Manche Patienten brauchen nach einer Operation Hormonpräparate, die eingesetzt werden, wenn durch den Ausfall der Hypophyse bestimmte Hormondrüsen nicht mehr ausreichend funktionieren (Schilddrüsen, Nebenniere, Hoden, Eierstöcke). Alle diese Medikamente, die zur Dauerbehandlung einer Hypophyseninsuffizienz eingesetzt werden, werden durch die Krankenkasse bezahlt. Sie werden in der Regel vom Endokrinologen/-in bzw. vom Hausarzt/-ärztin verschrieben. Medikamente, die zur Behandlung einer hormonellen Überfunktion oder zur Behandlung eines Anfallsleidens dienen, müssen regelmäßig oder dauernd eingenommen werden. Insgesamt braucht aber nur eine Minderheit der Patienten nach Hypophysenoperationen dauernd die Gabe von Medikamenten.

Grundsätzlich besteht nach transsphenoidaler Operation eines Hypophysenadenoms keine Einschränkung zum Führen eines Kraftfahrzeugs, sofern keine Störungen des Sehvermögens vorliegen. In diesen Fällen braucht auch die Führerscheinstelle nicht informiert zu werden. Beim Vorliegen von Sehstörungen müssen Sie nach Rücksprache mit Ihrem Augenarzt Ihre Führerscheinstelle informieren und das Lenken von Kraftfahrzeugen unter Umständen unterlassen. Nach einer transkraniellen Operation ist generell für 3 Monate das Führen eines Kraftfahrzeugs zu unterlassen. Das gilt auch beim Vorliegen eines Anfallsleidens. Das Lenken von Kraftfahrzeugen ist zu unterlassen, wenn nicht mindestens zwei Jahre Anfallsfreiheit besteht, wobei eine Anfallsfreiheit unter Medikamenten auch berücksichtigt wird. Hier ist unbedingt eine neurologische Stellungnahme einzuholen.
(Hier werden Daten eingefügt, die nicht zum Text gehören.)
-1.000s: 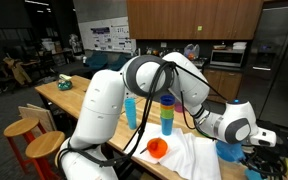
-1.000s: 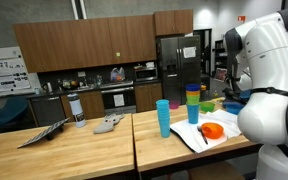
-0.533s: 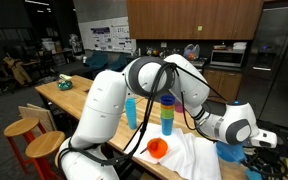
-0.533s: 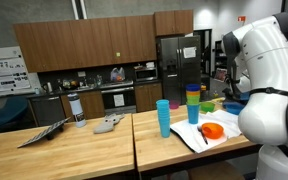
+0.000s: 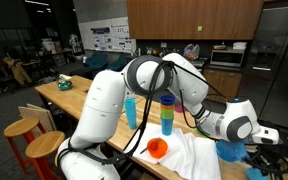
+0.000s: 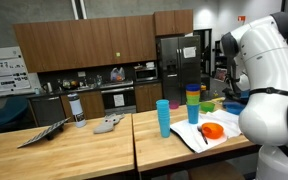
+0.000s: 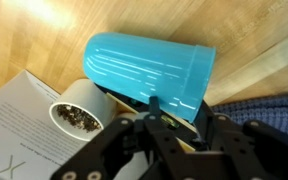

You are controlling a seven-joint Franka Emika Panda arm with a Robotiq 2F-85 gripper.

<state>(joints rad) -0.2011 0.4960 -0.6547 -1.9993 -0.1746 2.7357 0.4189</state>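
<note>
In the wrist view a light-blue plastic cup (image 7: 149, 70) lies on its side on the wooden table (image 7: 234, 25). My gripper (image 7: 176, 118) reaches in from the bottom edge. One finger (image 7: 153, 103) lies over the cup's outer wall by the rim, the other stands just right of the rim. The jaws are partly drawn in with the rim between them; whether they press on it does not show. In both exterior views the robot's own body and arm (image 5: 229, 125) hide the fingers.
An open magazine (image 7: 29, 120) lies left of the cup and a dark blue cloth (image 7: 269, 125) to its right. Farther along stand a stack of coloured cups (image 6: 192, 103), an upright blue cup (image 6: 163, 118), an orange bowl (image 6: 212, 131) and a white cloth (image 5: 189, 158).
</note>
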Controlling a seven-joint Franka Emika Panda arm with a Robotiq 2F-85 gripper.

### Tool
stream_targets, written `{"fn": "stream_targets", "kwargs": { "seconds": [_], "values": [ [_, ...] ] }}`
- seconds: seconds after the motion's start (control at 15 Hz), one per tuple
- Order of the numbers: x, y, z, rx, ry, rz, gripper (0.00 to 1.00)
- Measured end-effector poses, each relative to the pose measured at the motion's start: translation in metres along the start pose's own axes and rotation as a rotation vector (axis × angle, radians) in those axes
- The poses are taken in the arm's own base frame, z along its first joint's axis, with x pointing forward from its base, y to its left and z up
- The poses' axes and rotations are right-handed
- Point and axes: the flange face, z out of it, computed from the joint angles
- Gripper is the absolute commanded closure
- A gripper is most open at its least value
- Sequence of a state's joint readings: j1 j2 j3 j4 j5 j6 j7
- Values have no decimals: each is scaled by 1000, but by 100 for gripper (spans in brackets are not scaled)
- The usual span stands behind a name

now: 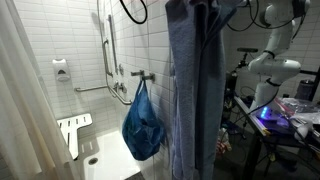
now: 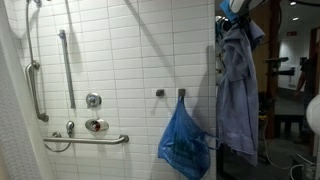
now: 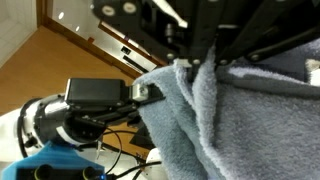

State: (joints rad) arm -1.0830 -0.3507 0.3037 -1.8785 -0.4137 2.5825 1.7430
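Gripper (image 3: 197, 62) clamped on the top fold of the towel (image 3: 235, 120); in the wrist view, fingers are pressed into the grey-blue pile, no gap showing.

Wall (image 2: 130, 45): white tile, fills the back in both exterior views.

Curtain (image 1: 18, 100): pale, hangs along the near edge in an exterior view.

Towel hangs long and straight from high up in both exterior views, out in front of the tile and apart from it.

Arm (image 1: 275, 60): white, stands beyond the towel and rises toward the top of the frame.

Bag (image 2: 183, 145): blue, hangs on the wall near the towel; cannot tell if they touch.

Grab bars (image 2: 66, 65): steel, upright and level, well apart from the towel.

Seat (image 1: 72, 130): white, slotted, low by the curtain.

Hook (image 2: 181, 93): small, carries the bag.
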Motion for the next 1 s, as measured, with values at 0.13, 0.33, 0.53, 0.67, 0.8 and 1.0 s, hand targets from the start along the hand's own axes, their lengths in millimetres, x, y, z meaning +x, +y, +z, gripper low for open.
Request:
{"fn": "stream_targets", "kwargs": {
  "seconds": [0.13,0.33,0.53,0.67,0.8,1.0],
  "values": [
    [-3,-2,-1,6,7,-9,99],
    [-17,-1,4,-2,15,-46,99],
    [-33,4,15,-23,10,-83,99],
    [-38,6,18,-30,9,-101,99],
    [-42,8,20,-35,3,-118,99],
    [-53,13,23,-43,-14,-149,99]
  ]
}}
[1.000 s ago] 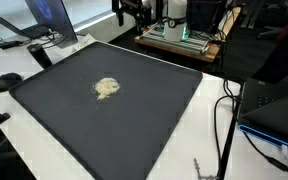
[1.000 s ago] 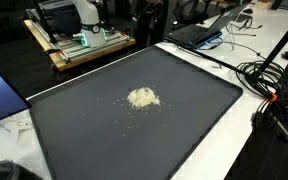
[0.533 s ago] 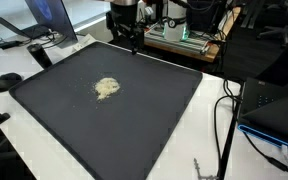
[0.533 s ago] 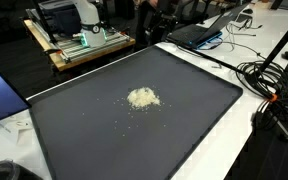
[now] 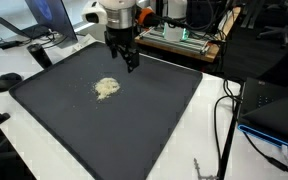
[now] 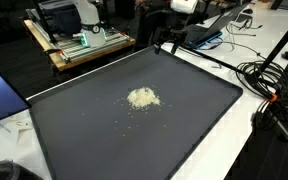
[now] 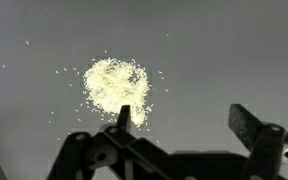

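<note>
- Where the heap of grains [image 5: 106, 88] lies, near the middle of the black mat [image 5: 149, 130], bare mat is left on every side of it, and a few loose grains are scattered just beside it.
- The widest open stretch of mat is found on the near side of the heap and toward the corners. All four edges of the mat can be seen in an exterior view [image 6: 199, 120].
- The gripper [image 5: 131, 62] is held above the mat close to its far edge, near the heap but apart from it. Its jaws are spread wide and nothing is gripped between them.
- In the wrist view, one of the fingers [image 7: 244, 120] is seen over bare mat, while the tip of the other is set against the near edge of the heap [image 7: 116, 88].
- Beyond the mat's edges the white table [image 5: 216, 125] is occupied. A laptop [image 5: 46, 22] and a mouse [image 5: 8, 80] are placed beside one side.
- Cables [image 6: 269, 85] are piled just off another side, and a wooden stand [image 6: 79, 48] with equipment is set behind the far edge.
</note>
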You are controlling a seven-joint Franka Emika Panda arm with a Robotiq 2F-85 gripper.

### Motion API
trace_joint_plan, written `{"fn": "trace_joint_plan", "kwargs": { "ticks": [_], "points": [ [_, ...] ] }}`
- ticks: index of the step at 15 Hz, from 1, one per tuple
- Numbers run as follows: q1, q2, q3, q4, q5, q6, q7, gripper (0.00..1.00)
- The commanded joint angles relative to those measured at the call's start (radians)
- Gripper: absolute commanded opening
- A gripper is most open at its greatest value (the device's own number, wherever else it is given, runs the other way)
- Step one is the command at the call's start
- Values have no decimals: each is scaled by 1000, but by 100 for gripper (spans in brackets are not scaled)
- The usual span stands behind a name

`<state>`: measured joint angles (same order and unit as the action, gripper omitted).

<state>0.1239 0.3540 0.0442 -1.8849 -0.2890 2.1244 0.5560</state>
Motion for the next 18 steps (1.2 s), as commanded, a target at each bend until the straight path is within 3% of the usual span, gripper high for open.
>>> {"fn": "trace_joint_plan", "kwargs": {
  "ticks": [1,8,14,16,18],
  "points": [
    [-11,-25,-26,-110,56,157,-31,100],
    [-5,-23,-116,-318,8,523,-39,100],
    [36,-84,-263,-519,-17,775,11,100],
    [32,-111,-294,-585,15,855,-11,100],
    [-10,-145,-274,-648,87,924,-76,100]
  ]
}}
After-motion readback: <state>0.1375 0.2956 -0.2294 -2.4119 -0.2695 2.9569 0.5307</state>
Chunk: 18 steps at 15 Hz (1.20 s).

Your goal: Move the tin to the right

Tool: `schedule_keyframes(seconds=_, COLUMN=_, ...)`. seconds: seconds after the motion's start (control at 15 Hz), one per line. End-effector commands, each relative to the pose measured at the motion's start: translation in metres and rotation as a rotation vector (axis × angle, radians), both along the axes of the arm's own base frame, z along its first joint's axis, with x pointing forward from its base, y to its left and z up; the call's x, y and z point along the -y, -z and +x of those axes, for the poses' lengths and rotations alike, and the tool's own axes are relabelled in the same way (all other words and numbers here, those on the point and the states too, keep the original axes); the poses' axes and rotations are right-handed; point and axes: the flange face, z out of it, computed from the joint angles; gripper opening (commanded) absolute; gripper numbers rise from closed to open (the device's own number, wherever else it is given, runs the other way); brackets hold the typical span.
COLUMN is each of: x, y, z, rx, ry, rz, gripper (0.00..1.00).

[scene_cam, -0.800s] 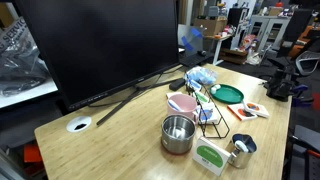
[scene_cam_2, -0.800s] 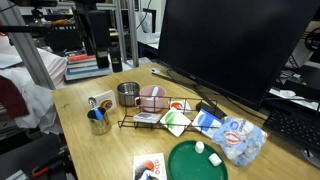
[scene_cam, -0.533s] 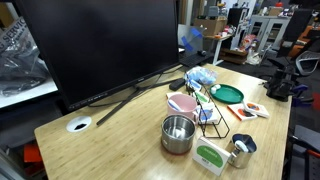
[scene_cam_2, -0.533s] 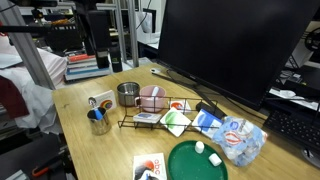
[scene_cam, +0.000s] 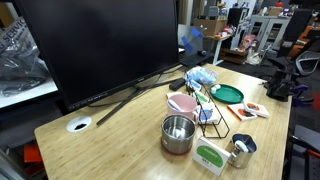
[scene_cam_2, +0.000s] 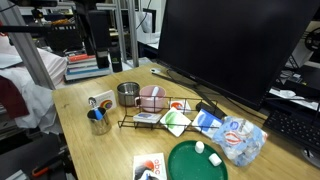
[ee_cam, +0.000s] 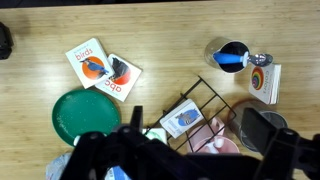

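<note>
The tin [scene_cam: 178, 133] is a shiny steel pot standing upright on the wooden table, next to the pink bowl [scene_cam: 182, 103]. In an exterior view the tin [scene_cam_2: 128, 94] sits beside the pink bowl [scene_cam_2: 152, 97]. In the wrist view my gripper [ee_cam: 200, 120] is open and empty, high above the table. Its dark fingers frame the pink bowl [ee_cam: 213, 141] and a black wire rack [ee_cam: 200, 100]. The tin [ee_cam: 238, 122] shows partly behind one finger. The arm does not show in either exterior view.
A metal cup with a blue rim [scene_cam: 243, 148] [scene_cam_2: 98, 121] [ee_cam: 231, 57] stands near the tin. A green plate [scene_cam: 227, 94] [scene_cam_2: 197, 162] [ee_cam: 82, 115], cards [ee_cam: 103, 70], a small box [scene_cam: 211, 157] and a plastic bag [scene_cam_2: 240, 138] lie around. A large monitor [scene_cam: 100, 45] stands behind.
</note>
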Motion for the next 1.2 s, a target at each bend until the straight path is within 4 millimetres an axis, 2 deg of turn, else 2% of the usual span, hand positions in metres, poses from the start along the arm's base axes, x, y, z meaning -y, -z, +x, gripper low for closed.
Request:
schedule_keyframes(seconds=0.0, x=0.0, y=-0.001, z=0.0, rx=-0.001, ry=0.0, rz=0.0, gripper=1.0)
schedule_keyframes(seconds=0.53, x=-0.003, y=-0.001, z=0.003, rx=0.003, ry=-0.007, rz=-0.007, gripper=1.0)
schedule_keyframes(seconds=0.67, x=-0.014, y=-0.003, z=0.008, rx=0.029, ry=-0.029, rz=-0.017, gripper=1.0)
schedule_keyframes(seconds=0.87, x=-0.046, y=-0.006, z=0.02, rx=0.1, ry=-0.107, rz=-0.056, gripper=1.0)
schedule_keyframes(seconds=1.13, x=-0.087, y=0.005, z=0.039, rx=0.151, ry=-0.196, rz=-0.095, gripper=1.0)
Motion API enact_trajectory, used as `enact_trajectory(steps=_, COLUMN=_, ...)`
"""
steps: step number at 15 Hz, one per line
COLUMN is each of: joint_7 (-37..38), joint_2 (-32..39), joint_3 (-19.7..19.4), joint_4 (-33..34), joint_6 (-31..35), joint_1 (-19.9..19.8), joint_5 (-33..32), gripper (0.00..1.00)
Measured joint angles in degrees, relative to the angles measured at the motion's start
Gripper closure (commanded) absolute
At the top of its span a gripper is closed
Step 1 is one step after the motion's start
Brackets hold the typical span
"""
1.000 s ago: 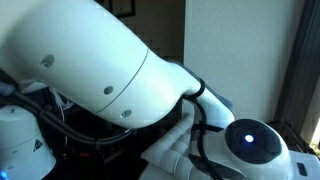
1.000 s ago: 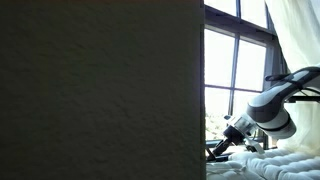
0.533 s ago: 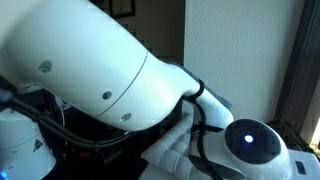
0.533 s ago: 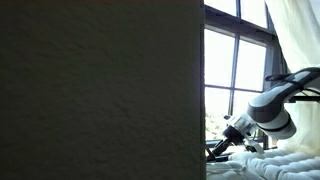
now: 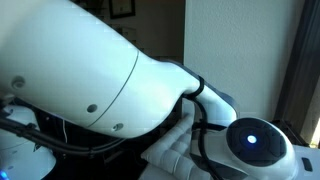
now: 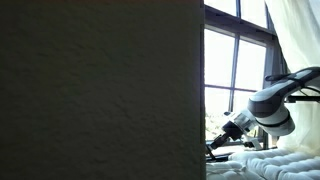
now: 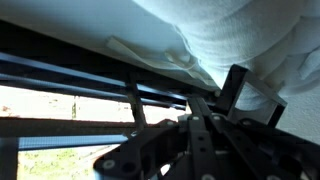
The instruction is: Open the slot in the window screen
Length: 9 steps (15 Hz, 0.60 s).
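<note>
The window [image 6: 236, 70] with dark frame bars stands at the right in an exterior view. My gripper [image 6: 218, 147] reaches low toward its bottom rail. In the wrist view the dark rails of the window screen [image 7: 90, 78] run across the picture, with bright daylight beyond them. My gripper [image 7: 213, 108] is a dark mass close against these rails, and its fingers look drawn together with nothing between them. I cannot make out the slot itself. In an exterior view [image 5: 90, 70] only the white arm body shows, and the gripper is hidden.
A dark textured wall [image 6: 100, 90] blocks most of an exterior view. White cloth [image 7: 240, 30] lies close by the gripper and along the sill [image 6: 285, 162]. A white curtain [image 6: 295, 40] hangs beside the window.
The arm's big white link has swung lower and leftward in an exterior view. The gripper has shifted slightly at the window's bottom rail.
</note>
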Motion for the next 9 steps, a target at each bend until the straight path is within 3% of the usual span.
enact_trajectory(steps=9, joint_7=-0.5, joint_2=3.6, joint_3=5.2, joint_4=-0.5, joint_6=-4.4, joint_1=-5.0, joint_5=-4.8, gripper=1.00)
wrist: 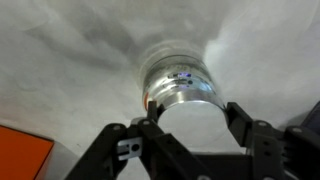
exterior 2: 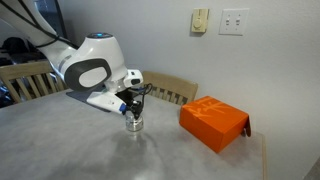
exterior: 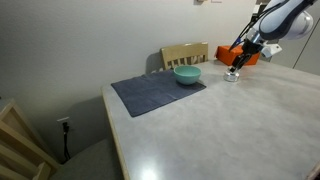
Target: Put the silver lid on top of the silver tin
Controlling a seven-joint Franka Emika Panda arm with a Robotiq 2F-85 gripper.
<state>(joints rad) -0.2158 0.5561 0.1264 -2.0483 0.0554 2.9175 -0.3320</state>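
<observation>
Directly below the tool [wrist: 190, 128] — silver tin [wrist: 180, 85]; centred.

Readable text: none in any view.
Silver tin [wrist: 180, 88]: small dark marks on its top, too blurred to read.
Orange box [exterior 2: 213, 122]: plain faces, no legible print.
</observation>
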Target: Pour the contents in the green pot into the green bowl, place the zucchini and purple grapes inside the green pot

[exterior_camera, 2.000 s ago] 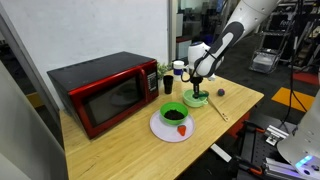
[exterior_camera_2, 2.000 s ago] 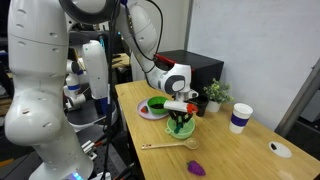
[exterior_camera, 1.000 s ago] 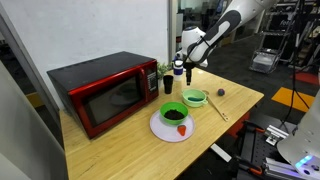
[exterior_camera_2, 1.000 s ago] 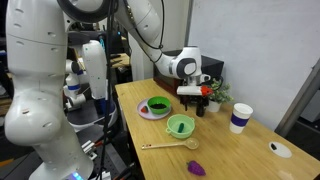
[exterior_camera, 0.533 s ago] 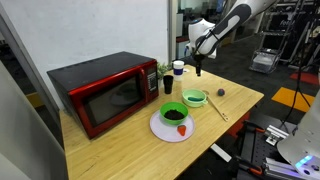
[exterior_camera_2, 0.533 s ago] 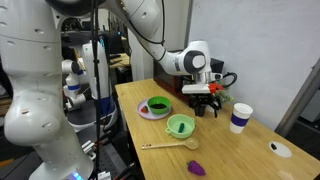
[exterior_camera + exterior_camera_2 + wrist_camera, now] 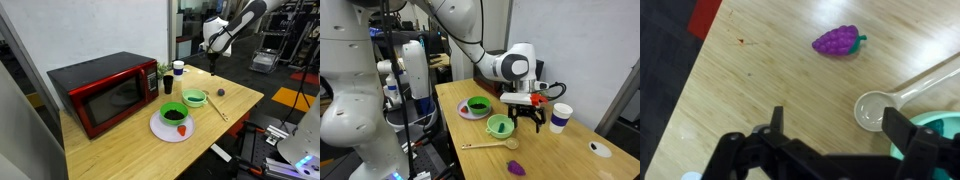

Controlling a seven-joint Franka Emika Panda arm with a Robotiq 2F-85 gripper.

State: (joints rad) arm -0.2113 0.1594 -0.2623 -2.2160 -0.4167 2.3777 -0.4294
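The counter (image 7: 120, 140) carries one microwave (image 7: 105, 90), one pot (image 7: 195, 98), one bowl (image 7: 173, 112), one plate (image 7: 158, 129), one spoon (image 7: 216, 109) and one clump of grapes (image 7: 837, 40). Cups number two: one dark-green cup (image 7: 167, 85) and one white cup (image 7: 560, 117). There is also one strawberry (image 7: 183, 130) and one plant (image 7: 162, 70).
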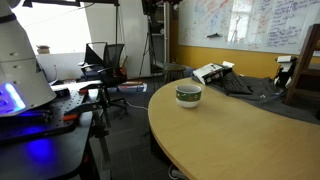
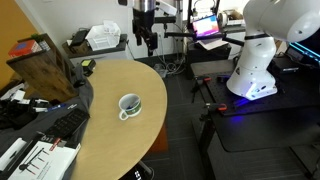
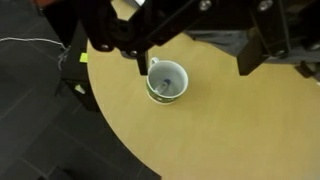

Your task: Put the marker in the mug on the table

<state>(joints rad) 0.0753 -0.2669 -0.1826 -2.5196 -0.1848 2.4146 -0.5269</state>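
Note:
The mug stands upright on the tan table near its curved edge. It also shows in both exterior views. In the wrist view a slim blue-grey stick, the marker, lies inside the mug, leaning on its wall. My gripper is open and empty, its two dark fingers spread wide at the top of the wrist view. In an exterior view the gripper hangs high above the table's far end, well clear of the mug.
A keyboard, papers and dark cloth lie on the table beyond the mug, and show too in an exterior view. A brown bag stands on the table. The white robot base sits on a black desk. Dark floor lies past the table's edge.

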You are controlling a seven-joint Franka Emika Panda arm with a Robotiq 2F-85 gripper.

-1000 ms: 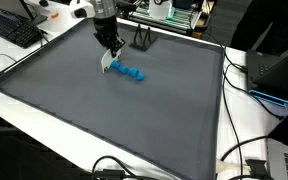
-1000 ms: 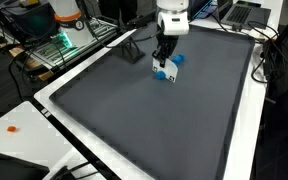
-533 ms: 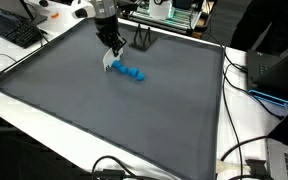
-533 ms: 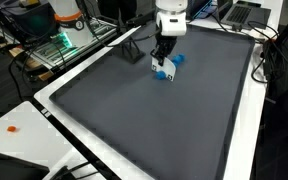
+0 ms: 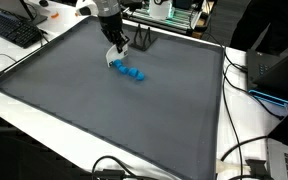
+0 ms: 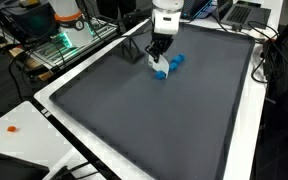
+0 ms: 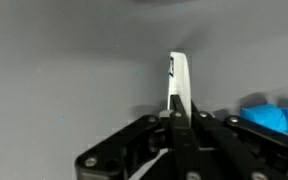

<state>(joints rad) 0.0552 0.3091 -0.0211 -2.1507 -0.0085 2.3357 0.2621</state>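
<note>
My gripper (image 5: 115,46) hangs over the far part of a big dark grey mat (image 5: 104,110). It is shut on a thin white flat piece (image 7: 179,82) that sticks out past the fingertips. The piece also shows in an exterior view (image 5: 111,58). A small blue object (image 5: 130,72) made of several lumps lies on the mat just beside and below the gripper. It shows in both exterior views (image 6: 168,66) and at the right edge of the wrist view (image 7: 270,116). In the wrist view the gripper (image 7: 181,116) is just left of it.
A small black triangular stand (image 5: 142,39) sits on the mat's far edge behind the gripper. A keyboard (image 5: 14,30) lies beyond the mat's corner. Cables (image 5: 246,150) run along the white table edge. A small orange item (image 6: 12,128) lies on the white surface.
The gripper has lifted and shifted a little toward the back of the mat, carrying the white piece off the spot beside the blue object. The blue object has stayed put.
</note>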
In der Regel ist nach Operation eines Hypophysenadenoms eine Berentung nicht notwendig. In seltenen Fällen machen eine dauernde erhebliche Einschränkung des Sehvermögens (Gesichtsfeldstörung, Minderung der Sehschärfe) oder andere neurologische Ausfälle eine Berentung nötig. In einer solchen Situation werden Berufs- bzw. Erwerbsunfähigkeitsrenten gewährt. Dazu ist ein gesetzliches Gutachten für den Rentenversicherungsträger nötig. Der begutachtende Arzt muss dazu feststellen, welche leistungsmindernden Funktionsstörungen Folge des Hypophysenadenoms oder einer Operation sein können. Die Hypophyseninsuffizienz lässt sich in der Regel so gut durch die Gabe von Medikamenten ausgleichen, dass ihretwegen eine Berentung nicht notwendig ist.